[Your task]
Give again, exactly as written, each line of the material below starting at the line that contains "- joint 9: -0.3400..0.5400" and ending at the line that contains "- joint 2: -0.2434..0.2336". Both ends count, and no other line does.

━━━━━ Supplied material

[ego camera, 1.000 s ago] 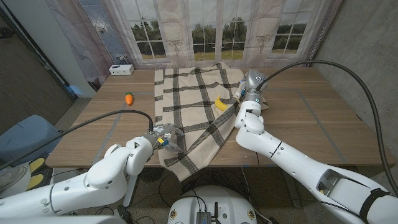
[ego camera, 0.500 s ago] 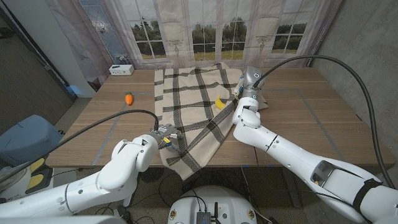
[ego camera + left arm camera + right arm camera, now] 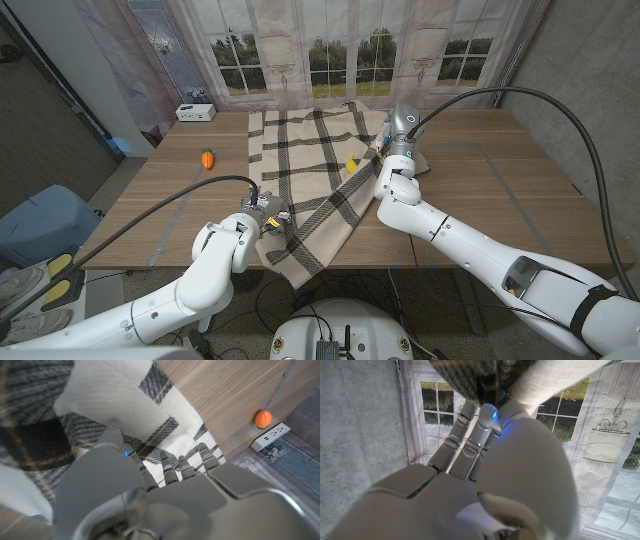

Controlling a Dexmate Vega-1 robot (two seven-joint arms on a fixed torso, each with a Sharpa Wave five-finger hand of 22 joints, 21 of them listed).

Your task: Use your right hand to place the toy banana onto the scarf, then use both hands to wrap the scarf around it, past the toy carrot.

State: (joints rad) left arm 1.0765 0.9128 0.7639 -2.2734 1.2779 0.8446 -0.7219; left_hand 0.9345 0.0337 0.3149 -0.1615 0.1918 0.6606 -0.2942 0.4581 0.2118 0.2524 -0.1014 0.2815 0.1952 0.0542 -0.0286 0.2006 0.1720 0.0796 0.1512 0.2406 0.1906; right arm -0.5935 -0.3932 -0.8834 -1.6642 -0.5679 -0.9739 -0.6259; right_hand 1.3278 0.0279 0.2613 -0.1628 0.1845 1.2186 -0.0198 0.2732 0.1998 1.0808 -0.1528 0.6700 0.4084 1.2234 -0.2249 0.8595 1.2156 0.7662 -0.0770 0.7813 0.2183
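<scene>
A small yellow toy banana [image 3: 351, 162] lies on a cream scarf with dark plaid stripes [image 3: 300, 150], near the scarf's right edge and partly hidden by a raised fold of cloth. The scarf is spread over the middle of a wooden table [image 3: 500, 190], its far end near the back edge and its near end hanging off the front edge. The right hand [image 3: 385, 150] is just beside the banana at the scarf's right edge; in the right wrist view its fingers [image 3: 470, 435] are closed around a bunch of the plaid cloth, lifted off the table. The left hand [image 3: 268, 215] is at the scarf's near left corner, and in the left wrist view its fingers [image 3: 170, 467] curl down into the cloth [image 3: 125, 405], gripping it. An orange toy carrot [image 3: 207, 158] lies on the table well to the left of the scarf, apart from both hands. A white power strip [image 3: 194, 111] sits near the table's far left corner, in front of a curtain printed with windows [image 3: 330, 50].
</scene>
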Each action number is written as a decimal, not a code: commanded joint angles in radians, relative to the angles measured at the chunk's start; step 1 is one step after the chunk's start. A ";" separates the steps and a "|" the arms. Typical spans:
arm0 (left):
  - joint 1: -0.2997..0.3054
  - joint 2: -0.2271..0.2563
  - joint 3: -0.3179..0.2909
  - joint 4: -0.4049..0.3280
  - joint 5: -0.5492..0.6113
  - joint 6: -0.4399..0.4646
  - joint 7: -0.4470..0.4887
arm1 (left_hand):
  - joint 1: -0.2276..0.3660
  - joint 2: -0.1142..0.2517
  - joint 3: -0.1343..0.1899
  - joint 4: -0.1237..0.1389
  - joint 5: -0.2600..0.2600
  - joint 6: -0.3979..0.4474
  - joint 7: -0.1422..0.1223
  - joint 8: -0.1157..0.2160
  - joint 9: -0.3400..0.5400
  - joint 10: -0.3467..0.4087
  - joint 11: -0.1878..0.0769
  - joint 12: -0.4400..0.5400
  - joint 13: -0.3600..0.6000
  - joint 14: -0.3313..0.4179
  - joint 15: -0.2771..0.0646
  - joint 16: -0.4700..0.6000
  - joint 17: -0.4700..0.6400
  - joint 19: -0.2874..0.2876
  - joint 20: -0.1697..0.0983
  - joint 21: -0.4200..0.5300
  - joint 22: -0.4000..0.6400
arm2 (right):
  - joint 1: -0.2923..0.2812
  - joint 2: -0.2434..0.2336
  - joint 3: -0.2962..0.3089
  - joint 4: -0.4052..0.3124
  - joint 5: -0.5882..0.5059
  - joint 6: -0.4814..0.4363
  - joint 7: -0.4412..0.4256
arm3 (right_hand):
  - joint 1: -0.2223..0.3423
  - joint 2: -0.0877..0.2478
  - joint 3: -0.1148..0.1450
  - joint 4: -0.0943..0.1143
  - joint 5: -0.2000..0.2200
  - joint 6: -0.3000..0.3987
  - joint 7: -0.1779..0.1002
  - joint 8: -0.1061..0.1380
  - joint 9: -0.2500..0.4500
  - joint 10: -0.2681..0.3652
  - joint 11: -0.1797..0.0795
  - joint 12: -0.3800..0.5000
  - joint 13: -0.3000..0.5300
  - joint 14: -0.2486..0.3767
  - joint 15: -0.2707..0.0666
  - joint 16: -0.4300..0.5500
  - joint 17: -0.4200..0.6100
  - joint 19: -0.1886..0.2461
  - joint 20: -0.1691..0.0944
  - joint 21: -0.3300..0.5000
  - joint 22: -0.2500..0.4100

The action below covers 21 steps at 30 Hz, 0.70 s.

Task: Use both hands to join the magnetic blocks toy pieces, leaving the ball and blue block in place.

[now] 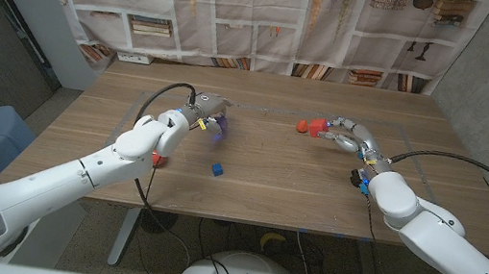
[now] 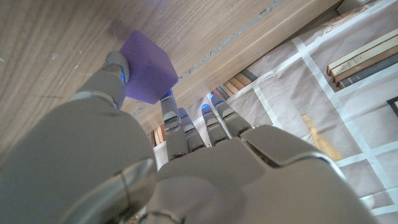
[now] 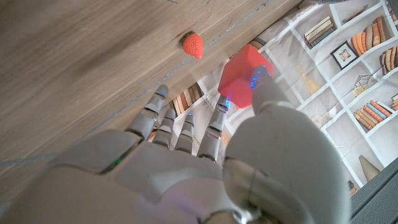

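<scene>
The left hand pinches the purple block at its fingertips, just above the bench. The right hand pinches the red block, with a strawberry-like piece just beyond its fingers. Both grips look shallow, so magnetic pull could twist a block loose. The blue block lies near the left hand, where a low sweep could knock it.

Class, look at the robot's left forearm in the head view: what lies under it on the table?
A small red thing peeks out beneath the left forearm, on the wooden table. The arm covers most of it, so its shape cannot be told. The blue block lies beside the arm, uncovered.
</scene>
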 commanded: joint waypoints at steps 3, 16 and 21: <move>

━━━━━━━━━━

[Output below]
  - joint 9: -0.3400..0.5400
  - joint 10: -0.3467..0.4087
  - joint 11: -0.1878..0.0769
  - joint 12: -0.4400..0.5400
  - joint 13: -0.3600..0.6000
  - joint 14: -0.3313..0.4179
  - joint 15: -0.2771..0.0646
  - joint 16: -0.4700..0.6000
  - joint 17: -0.4700..0.6400
  - joint 19: -0.2874..0.2876
  - joint 20: -0.1697..0.0983
  - joint 21: -0.4200..0.5300
  - joint 22: -0.4000..0.6400
arm2 (right):
  - joint 1: -0.2923..0.2812
  - joint 2: -0.2434..0.2336

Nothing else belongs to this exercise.